Now she is on parole and she has all the same parole stipulations applied to her for her Failure to Register as she did for her original offense. It took a year for her to prove to Parole that she wasn’t a threat to her own child and allowed to see her child without it being a parole violation. The burden of proof was on her. State law and Parole policy states burden of proof is on them not her to justify restricting access to own children not part of the offense and a federal due process law states that there must be a hearing to defend herself from the removal. There was no hearing and thus a civil rights violation. Failure to Register is not a sex crime but because attempted sex abuse is in her history, any crime she commits will restart the same Parole release conditions for her original crime. It’s not law, it’s policy! No one cares because sex offenders are scum. Pedophiles and rapists are sex offenders, but not all sex offenders are pedophiles and rapists. Of age and consenting teenagers getting caught in the back seat of a car will get them branded too.

 

Click here for a list of low level offenses that will get you branded as a sex offender.

 

I have been gifted a 12 year old daughter in my life. Watching her grow up is a real eye opener.  I have learned that her definition of cute is not my definition of cute.
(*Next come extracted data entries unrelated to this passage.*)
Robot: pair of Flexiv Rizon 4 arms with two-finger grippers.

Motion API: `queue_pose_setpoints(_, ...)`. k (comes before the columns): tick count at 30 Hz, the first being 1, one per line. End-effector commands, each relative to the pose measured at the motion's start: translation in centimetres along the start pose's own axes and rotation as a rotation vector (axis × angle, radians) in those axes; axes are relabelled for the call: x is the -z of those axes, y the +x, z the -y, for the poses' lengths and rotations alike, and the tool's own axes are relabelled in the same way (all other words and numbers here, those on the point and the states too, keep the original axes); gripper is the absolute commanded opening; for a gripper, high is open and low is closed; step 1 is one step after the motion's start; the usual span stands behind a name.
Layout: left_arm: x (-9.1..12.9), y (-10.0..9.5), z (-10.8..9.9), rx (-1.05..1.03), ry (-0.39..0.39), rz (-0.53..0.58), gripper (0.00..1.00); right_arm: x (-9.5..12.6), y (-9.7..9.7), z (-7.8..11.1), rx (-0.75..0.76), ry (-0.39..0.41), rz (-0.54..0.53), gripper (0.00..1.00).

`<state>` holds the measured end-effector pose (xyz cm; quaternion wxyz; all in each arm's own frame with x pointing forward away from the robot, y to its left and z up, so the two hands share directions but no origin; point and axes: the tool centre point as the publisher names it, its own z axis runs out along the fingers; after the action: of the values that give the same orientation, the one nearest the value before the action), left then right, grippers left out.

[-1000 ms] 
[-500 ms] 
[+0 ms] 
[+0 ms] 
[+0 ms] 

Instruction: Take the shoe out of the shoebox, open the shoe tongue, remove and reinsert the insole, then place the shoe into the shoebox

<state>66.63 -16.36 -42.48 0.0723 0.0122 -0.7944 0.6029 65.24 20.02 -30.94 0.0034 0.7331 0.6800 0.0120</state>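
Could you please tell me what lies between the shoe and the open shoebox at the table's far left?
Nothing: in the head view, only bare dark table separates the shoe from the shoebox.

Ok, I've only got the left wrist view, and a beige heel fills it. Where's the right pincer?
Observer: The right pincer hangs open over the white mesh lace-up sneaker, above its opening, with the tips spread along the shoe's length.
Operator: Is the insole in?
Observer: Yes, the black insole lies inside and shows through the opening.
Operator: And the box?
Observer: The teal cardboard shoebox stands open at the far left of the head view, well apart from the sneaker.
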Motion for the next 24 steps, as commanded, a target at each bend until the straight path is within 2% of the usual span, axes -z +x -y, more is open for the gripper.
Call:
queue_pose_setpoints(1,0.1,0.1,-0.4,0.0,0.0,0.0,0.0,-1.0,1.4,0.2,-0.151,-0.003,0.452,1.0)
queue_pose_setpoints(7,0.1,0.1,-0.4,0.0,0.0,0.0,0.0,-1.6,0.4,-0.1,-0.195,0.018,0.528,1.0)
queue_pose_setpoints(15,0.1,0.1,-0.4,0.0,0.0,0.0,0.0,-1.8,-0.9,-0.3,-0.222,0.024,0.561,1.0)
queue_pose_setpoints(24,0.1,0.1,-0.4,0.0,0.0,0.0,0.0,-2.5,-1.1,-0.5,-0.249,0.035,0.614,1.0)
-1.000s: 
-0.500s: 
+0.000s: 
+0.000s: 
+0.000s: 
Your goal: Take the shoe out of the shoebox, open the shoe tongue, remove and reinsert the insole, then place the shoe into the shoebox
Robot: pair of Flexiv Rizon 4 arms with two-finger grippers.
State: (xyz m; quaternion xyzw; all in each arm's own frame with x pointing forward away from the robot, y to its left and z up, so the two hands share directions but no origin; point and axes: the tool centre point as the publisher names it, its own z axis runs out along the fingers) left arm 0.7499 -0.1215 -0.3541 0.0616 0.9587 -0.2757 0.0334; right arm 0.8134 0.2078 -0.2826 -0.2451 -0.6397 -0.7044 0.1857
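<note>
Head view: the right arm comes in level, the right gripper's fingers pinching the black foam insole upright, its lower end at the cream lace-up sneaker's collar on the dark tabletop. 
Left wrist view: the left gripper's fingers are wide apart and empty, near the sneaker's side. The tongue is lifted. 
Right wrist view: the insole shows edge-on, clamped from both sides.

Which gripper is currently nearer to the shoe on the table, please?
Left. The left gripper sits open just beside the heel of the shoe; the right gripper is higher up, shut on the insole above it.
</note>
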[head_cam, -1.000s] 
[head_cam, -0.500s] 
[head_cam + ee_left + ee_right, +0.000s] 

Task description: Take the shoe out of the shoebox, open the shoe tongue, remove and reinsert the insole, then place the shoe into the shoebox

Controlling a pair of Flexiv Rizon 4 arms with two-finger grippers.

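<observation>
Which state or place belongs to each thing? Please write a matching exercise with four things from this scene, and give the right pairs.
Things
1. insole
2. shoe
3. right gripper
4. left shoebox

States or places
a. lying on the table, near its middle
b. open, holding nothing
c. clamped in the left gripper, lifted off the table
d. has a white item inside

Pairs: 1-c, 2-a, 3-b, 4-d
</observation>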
Pretty much anything she wears that she calls cute, highlights her feminine features or makes her appear older than she is. I had to have a little talk with my daughter and her tween friends when I caught them applying makeup to their chests to accent their developing cleavage. The lewd and crude things I have heard come out of my daughter and friend’s mouths will make a trucker blush. For anyone who thinks their daughter is a sweet innocent sweet little girl, you are not very good at sneaking up on your child. These young ladies are responding to instincts and they are not fully aware of the consequences of what they are subconsciously inviting. As a parent there are two ways you can handle this. Forbade and terrorize for behaviors and have your children sneak around you or grin and bear it. I chose to grin, bite my tongue and wait for the right words at the right time to influence her positively. Your daughter may be different, but if I tell my daughter she can’t do something, she finds a way to do it. My 12 year old daughter has potential to be the 12 year old girl in the story above. It’s not their fault. It’s not okay for children to be groping children. It is also not okay to prosecute all sex offenders as uncontrollable adults. Especially juvenile offenders. But who cares right? Sex offenders are scum. The law is the law and so it must be right.